Devido a distância temporal, é normal que os cientistas investiguem pistas muito ínfimas, como a composição química de rochas sedimentares sobreviventes do período. A descoberta atual aconteceu dessa forma, enquanto o grupo trabalhavam na Saglek Block, área de formações rochosas de Labrador, norte do Canadá.

A região abrigava pedras formadas por cristais de grafite, que, por sua vez, continham isótopos de carbono bastante especiais. Os pesquisadores defendem que a origem desses componentes químicos é biogênica, ou seja, eles teriam sido produzidos por organismos vivos. Isso for confirmado graças às semelhanças nas temperaturas de cristalização do grafite e a temperatura metamórfica das rochas – que indicam que não houve contaminação posterior com outros restos orgânicos.

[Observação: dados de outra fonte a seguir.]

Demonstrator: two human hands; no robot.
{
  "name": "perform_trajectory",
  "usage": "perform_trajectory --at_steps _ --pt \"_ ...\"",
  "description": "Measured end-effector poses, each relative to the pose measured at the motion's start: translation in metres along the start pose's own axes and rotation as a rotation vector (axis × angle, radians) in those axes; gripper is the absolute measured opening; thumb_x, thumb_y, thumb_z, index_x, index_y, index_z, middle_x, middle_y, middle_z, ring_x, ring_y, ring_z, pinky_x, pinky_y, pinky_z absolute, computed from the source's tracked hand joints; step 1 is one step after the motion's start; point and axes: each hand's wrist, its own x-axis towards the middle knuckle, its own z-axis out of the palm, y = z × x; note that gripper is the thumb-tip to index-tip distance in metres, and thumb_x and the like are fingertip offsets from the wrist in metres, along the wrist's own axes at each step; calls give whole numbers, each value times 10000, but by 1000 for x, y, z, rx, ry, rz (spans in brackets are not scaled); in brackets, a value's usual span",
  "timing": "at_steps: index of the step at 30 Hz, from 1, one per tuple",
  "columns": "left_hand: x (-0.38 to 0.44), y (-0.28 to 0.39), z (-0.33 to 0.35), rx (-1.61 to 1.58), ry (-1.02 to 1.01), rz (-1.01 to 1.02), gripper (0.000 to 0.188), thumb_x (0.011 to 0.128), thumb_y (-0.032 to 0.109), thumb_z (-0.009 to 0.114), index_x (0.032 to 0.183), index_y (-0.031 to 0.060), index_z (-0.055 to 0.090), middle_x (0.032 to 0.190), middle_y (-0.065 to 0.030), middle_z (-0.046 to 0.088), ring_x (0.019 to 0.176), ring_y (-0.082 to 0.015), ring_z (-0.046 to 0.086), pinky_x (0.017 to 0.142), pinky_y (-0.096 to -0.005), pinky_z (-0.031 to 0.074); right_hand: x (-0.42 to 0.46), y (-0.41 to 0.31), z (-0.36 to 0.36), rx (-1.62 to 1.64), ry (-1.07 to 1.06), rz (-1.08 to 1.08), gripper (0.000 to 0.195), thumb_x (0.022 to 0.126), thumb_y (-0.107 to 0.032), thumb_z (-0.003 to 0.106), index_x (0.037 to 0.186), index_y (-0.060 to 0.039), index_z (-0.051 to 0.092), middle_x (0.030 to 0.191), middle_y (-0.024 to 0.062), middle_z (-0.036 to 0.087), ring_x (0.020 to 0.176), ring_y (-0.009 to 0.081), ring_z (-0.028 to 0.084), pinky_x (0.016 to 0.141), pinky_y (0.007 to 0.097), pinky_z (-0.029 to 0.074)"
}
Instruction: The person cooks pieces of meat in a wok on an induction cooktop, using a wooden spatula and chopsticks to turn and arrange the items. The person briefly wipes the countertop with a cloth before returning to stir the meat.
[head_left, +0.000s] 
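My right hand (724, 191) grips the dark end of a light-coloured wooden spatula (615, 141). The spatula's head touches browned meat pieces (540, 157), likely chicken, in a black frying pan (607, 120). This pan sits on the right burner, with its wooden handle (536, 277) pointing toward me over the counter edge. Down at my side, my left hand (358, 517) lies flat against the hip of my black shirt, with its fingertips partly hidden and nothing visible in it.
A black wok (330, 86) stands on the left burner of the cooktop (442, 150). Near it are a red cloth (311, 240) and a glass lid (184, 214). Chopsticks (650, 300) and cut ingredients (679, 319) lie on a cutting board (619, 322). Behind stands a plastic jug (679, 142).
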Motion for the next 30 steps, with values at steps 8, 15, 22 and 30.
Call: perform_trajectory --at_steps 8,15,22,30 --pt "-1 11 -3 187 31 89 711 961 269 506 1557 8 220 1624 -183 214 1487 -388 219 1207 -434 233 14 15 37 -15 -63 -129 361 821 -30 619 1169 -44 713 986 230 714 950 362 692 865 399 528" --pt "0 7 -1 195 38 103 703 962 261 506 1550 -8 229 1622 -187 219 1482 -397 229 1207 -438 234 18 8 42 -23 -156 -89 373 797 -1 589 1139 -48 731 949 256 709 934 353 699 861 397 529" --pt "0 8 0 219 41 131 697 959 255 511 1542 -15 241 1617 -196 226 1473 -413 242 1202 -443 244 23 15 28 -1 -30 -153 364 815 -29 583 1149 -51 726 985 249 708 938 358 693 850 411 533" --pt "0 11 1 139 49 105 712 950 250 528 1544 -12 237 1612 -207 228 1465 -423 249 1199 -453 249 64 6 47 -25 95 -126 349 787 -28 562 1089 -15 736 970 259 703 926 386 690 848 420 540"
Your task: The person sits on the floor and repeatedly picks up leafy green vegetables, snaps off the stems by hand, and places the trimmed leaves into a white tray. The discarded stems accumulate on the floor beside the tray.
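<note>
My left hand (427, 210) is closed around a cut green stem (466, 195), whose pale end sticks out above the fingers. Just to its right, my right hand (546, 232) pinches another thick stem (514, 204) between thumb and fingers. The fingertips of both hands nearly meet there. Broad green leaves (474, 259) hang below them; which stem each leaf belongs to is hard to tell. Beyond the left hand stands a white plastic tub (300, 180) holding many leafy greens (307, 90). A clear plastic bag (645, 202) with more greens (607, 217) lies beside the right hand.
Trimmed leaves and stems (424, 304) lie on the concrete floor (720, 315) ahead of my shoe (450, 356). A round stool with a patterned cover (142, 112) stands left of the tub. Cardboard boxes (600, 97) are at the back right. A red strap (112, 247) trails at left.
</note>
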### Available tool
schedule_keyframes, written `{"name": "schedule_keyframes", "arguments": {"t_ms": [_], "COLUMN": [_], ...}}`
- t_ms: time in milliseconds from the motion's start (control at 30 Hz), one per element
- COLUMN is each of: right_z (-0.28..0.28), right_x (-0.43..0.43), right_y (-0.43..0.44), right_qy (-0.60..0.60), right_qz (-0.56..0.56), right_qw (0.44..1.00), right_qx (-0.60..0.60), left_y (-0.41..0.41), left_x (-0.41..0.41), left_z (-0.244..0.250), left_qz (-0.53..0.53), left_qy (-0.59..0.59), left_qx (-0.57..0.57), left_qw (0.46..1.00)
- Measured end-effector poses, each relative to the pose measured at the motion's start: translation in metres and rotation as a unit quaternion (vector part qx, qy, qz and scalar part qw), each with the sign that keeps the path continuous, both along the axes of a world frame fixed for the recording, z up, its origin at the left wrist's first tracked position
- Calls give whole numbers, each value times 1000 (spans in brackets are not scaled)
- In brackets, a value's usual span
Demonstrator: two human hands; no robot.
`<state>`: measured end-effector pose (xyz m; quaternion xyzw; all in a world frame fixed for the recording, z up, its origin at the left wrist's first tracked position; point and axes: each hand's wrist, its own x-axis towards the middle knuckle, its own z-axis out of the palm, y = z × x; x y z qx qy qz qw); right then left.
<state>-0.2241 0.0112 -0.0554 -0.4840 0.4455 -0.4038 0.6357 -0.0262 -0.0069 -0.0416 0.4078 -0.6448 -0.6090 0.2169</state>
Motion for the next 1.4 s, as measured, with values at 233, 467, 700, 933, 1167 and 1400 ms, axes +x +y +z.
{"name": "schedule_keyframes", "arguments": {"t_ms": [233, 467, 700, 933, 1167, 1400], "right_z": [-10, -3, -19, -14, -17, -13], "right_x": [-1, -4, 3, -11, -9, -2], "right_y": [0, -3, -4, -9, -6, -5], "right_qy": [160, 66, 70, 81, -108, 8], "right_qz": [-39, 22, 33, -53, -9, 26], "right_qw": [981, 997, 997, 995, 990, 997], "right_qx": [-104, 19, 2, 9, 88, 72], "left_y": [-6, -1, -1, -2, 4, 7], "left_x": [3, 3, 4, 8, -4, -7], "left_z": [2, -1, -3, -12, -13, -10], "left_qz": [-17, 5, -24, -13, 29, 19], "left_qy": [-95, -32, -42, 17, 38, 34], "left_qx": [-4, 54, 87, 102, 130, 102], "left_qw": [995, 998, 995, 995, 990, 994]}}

A aparência desses bichinhos pioneiros, porém, permanece sob mistério. “Iremos analisar outros isótopos dessa matéria orgânica, como nitrogênio, enxofre e ferro, e procurar por outros minerais para identificar os tipos de organismos”, declarou Tsuyoshi Komiya, um dos autores do estudo, à AFP.

Em março deste ano, outras rochas canadenses também foram apontadas como detentoras das evidências de vida mais antigas. Elas foram encontradas em Quebec, e foram estimadas com 3,77 bilhões de anos. Em entrevista ao site Gizmodo, Matthew Dodd, um dos que assinou a descoberta, comentou o novo estudo japonês, que destrona as evidências encontradas por seu grupo: “Concordo com as conclusões, olhando somente esses dados preliminares. Porém, o estudo se limita apenas em evidências biogênicas no grafite”. O curioso é que, à época, a pesquisa de Dodd também foi tomada com certo ceticismo – como você pode ver nesta matéria da SUPER. É o preço que se paga quando se tenta investigar distâncias tão grandes.